For married couples, we do not recommend applying for divorce until property settlement has been finalised or proceedings commenced seeking property orders. For de facto couples, we commonly run in to the issue of being out of time and we see parties expending legal costs to argue the exact date of separation – therefore reiterating the importance of finalising your property settlement at the first available opportunity following separation.

These time frames exist under the Act to provide certainty to both parties and is beneficial in cases where one party is deliberately skirting the negotiation process (usually the party required to pay maintenance or the party who has smaller future needs) and delaying a property settlement.

In the event you wish to pursue a property or maintenance claim outside the designated time frame, you can only do so with the Court’s permission, that is, leave must be sought from the Court to begin proceedings.

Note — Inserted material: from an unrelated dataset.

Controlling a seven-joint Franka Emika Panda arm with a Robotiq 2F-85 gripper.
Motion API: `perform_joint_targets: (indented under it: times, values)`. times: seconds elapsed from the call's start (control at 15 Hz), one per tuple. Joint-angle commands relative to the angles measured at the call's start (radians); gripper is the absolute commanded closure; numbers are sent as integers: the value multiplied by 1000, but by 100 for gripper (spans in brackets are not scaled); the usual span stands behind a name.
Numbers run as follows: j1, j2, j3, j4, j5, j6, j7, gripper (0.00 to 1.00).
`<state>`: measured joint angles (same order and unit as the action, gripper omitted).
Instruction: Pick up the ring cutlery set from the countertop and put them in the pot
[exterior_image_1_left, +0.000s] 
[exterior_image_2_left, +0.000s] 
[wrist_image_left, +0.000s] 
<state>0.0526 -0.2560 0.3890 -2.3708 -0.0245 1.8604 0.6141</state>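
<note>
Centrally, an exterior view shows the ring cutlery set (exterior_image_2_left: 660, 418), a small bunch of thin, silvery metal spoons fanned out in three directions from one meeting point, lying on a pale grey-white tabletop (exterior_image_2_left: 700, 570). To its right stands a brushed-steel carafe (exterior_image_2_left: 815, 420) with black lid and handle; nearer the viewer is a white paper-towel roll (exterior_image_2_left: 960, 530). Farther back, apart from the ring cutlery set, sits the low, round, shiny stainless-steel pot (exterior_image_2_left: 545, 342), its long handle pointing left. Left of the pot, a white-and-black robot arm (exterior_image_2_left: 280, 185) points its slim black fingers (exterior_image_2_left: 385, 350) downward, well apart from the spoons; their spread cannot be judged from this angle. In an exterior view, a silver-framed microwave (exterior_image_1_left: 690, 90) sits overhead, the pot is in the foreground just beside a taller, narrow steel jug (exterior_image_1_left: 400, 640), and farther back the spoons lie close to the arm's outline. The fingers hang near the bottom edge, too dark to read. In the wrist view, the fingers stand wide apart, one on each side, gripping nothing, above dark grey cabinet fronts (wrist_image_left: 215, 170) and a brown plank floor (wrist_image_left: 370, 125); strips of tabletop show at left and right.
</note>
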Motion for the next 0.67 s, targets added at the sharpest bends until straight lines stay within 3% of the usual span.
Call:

The Court must be satisfied that hardship will be caused to you or a child if leave was not granted. In maintenance proceedings, you must demonstrate that at the time the ordinary time limit expired, you were unable to support yourself without an income tested pension, allowance of benefit.

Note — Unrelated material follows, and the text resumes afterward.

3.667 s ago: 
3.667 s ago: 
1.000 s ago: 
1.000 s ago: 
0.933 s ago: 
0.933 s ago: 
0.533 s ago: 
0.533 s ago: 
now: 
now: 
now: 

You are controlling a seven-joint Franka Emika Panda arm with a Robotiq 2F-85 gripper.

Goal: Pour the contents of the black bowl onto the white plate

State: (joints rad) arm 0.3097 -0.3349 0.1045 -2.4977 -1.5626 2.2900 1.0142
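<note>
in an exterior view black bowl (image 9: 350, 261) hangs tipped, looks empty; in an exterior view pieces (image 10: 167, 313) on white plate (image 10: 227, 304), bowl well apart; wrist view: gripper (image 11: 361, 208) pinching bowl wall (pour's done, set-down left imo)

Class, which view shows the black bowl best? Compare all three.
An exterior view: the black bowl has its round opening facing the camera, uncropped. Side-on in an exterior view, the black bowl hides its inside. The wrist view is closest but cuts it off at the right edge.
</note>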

Another significant risk associated in delaying a property settlement is that values of assets, liabilities and or superannuation, as well as the parties’ financial circumstances may change between the date of separation and when negotiations begin and or the matter is brought before the Court –the law looks at and considers the asset pool at the time of any trial, not at the date of separation. This means that any lottery wins or inheritances accumulated may be included as part of the asset pool for division. Similarly, delaying a property settlement whilst meanwhile disposing of any matrimonial assets prior to a settlement can be treated by the Court as that the person has already received part of their property settlement entitlement, thereby reducing their entitlement in the final settlement.

When property settlements are left for a significant period, this also increases the risk that one party may die before proceedings are initiated. Any property owned as joint tenants such as the matrimonial home will be transferred automatically to the surviving tenant (usually the ex-spouse), regardless of what the deceased’s Will states and regardless of whether the parties have separated.

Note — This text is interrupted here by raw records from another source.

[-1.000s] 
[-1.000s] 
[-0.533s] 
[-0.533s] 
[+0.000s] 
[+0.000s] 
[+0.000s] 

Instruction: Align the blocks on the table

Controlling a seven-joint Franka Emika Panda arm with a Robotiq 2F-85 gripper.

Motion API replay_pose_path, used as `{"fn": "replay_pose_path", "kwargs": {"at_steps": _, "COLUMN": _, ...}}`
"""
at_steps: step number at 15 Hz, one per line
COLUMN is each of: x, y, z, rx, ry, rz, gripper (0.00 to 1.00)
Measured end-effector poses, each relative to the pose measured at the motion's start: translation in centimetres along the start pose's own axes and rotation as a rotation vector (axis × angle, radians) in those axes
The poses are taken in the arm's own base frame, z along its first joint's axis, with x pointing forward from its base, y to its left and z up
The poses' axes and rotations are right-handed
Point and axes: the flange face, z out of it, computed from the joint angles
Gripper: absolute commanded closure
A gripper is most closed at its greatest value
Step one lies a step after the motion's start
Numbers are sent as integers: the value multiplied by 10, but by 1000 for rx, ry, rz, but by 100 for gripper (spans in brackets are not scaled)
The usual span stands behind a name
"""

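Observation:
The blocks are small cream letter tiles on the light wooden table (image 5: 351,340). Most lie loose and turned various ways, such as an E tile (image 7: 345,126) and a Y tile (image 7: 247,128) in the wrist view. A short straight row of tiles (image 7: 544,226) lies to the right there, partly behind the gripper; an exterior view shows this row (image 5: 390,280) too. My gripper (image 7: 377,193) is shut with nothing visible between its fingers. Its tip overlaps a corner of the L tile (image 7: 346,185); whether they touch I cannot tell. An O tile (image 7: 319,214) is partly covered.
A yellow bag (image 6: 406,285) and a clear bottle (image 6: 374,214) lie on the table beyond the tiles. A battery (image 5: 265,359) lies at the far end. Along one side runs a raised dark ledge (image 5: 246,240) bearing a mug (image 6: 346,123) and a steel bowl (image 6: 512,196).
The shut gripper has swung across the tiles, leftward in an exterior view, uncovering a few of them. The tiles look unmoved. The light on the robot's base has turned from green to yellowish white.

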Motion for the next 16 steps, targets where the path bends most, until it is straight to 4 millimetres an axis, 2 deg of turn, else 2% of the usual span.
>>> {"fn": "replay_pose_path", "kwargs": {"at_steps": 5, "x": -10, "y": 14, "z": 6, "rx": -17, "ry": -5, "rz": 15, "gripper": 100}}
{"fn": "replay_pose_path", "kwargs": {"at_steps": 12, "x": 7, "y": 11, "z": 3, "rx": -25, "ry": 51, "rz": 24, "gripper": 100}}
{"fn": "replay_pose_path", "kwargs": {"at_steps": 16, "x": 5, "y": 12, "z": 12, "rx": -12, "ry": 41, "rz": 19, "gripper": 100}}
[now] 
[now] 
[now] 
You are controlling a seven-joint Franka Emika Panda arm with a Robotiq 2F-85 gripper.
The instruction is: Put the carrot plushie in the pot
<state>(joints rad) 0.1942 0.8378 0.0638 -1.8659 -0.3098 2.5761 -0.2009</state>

It is for these complexities and risks involved in determining the parties’ entitlements after a long period of separation that we advise you to speak to one of our experienced family lawyers post-separation. Or, if you are in a position where the ordinary time limit has lapsed, we can tailor our advice to you accordingly taking into account your circumstances.

On the same note, if you have managed to reach an agreement with your former partner about a property settlement, we encourage you to document it in a legally binding and recognised manner, either through Consent Orders or a Binding Financial Agreement. The risks you face otherwise is that your partner later decides to change the agreement, which was never formalised in the first place. Putting the terms of settlement in a legally enforceable way would save considerable amount of time and costs in the future if the “informal” agreement was challenged.